Data section
------

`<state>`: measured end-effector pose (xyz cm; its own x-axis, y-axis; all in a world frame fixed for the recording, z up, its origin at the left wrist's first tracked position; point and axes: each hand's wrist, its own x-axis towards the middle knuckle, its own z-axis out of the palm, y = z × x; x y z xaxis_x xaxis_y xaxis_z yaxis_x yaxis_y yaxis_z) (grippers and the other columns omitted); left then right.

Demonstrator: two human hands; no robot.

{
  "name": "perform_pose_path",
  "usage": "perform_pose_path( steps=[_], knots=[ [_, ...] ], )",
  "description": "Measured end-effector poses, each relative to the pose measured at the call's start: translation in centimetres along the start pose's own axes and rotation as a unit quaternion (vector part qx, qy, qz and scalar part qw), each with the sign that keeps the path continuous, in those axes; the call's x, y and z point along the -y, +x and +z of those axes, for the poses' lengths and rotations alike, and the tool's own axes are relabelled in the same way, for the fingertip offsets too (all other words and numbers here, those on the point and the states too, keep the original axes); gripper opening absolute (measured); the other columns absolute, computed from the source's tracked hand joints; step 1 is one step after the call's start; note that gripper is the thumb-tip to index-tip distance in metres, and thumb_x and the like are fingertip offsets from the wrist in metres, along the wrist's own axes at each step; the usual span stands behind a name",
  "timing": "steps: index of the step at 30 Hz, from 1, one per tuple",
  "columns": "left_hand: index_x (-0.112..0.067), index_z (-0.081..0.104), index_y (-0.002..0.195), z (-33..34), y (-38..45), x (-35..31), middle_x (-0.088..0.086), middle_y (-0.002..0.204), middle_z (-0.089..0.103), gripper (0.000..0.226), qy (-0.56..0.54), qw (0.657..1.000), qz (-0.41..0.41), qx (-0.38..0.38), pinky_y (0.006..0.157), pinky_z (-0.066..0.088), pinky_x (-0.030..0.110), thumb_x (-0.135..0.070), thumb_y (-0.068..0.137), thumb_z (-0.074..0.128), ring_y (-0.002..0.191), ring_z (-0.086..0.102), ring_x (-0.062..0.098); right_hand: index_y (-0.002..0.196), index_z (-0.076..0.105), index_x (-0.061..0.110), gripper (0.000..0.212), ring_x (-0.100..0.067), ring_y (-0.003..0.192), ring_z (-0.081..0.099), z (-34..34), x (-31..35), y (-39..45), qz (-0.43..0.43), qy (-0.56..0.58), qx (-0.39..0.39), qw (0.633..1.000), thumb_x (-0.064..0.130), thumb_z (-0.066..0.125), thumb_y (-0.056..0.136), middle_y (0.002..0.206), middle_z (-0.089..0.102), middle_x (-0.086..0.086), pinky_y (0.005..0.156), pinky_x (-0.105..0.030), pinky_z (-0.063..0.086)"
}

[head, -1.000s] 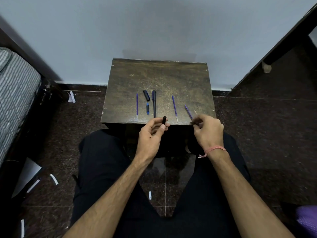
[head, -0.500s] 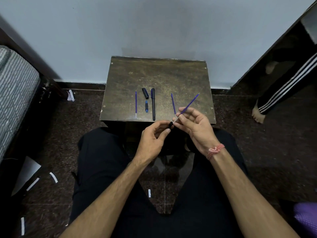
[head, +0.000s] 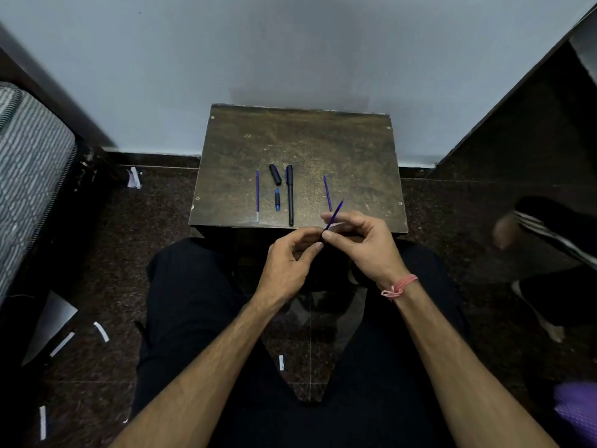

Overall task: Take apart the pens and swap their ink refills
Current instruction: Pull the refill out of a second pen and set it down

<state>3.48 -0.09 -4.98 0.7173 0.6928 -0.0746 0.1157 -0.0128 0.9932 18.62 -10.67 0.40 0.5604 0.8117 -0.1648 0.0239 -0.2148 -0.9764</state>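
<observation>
No text, label, brand or number can be read on anything in view.

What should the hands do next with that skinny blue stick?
Probably push the blue refill deeper into the black pen piece pinched in the left hand. The right hand holds the refill tilted, its lower end at the left fingertips, most of it sticking out.
</observation>
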Motion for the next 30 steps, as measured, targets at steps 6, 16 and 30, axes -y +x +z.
perform_pose_path(
  steps=[6, 16, 30],
  knots=[
    [-0.047, 0.079, 0.124, 0.1, 0.0, 0.0, -0.016, 0.121, 0.084, 0.031, -0.002, 1.0, -0.004, 0.003, 0.103, 0.063, 0.027, -0.024, 0.104, 0.075, 0.117, 0.08, 0.007, 0.108, 0.086, 0.017, 0.014, -0.01, 0.088, 0.077, -0.1, 0.2, 0.2, -0.013, 0.045, -0.044, 0.998, 0.014, 0.083, 0.095, 0.101, 0.085, -0.005, 0.085, -0.024, 0.061],
    [-0.04, 0.08, 0.126, -0.3, 0.0, -1.0, -0.007, 0.11, 0.086, 0.024, -0.037, 0.997, 0.001, -0.063, 0.083, 0.061, 0.021, -0.026, 0.107, 0.073, 0.104, 0.082, 0.009, 0.121, 0.082, 0.029, 0.023, -0.015, 0.089, 0.075, 0.9, 0.0, 1.2, -0.005, 0.011, -0.047, 0.999, 0.031, 0.08, 0.098, 0.107, 0.082, -0.001, 0.073, -0.028, 0.063],
    [-0.028, 0.075, 0.124, -2.9, 0.8, -1.6, -0.007, 0.11, 0.083, 0.015, -0.048, 0.957, -0.009, -0.286, 0.079, 0.058, 0.016, -0.026, 0.111, 0.067, 0.098, 0.078, 0.005, 0.133, 0.074, 0.029, 0.031, -0.026, 0.123, 0.057, 8.7, 4.1, 7.5, -0.137, -0.476, 0.051, 0.867, 0.029, 0.057, 0.107, 0.134, 0.069, 0.003, 0.098, -0.045, 0.054]
  ],
)
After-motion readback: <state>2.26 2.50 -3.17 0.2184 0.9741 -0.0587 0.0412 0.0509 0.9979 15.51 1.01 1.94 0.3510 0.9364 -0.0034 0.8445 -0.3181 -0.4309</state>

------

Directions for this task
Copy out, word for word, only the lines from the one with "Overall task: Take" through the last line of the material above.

Exercise result
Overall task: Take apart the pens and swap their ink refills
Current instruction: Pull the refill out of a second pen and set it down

<state>3.48 -0.09 -4.98 0.7173 0.6928 -0.0746 0.1157 -0.0128 0.9932 18.62 -10.67 0.40 0.5604 0.8117 -0.1648 0.0239 -0.2148 -0.9764</state>
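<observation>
No text, label, brand or number can be read on anything in view.

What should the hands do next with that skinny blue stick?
Probably push the blue refill deeper into the black pen piece pinched in the left hand. The right hand holds the refill tilted, its lower end at the left fingertips, most of it sticking out.
</observation>
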Motion for the next 30 steps, as measured, targets at steps 6, 16 and 30, axes -y +x +z.
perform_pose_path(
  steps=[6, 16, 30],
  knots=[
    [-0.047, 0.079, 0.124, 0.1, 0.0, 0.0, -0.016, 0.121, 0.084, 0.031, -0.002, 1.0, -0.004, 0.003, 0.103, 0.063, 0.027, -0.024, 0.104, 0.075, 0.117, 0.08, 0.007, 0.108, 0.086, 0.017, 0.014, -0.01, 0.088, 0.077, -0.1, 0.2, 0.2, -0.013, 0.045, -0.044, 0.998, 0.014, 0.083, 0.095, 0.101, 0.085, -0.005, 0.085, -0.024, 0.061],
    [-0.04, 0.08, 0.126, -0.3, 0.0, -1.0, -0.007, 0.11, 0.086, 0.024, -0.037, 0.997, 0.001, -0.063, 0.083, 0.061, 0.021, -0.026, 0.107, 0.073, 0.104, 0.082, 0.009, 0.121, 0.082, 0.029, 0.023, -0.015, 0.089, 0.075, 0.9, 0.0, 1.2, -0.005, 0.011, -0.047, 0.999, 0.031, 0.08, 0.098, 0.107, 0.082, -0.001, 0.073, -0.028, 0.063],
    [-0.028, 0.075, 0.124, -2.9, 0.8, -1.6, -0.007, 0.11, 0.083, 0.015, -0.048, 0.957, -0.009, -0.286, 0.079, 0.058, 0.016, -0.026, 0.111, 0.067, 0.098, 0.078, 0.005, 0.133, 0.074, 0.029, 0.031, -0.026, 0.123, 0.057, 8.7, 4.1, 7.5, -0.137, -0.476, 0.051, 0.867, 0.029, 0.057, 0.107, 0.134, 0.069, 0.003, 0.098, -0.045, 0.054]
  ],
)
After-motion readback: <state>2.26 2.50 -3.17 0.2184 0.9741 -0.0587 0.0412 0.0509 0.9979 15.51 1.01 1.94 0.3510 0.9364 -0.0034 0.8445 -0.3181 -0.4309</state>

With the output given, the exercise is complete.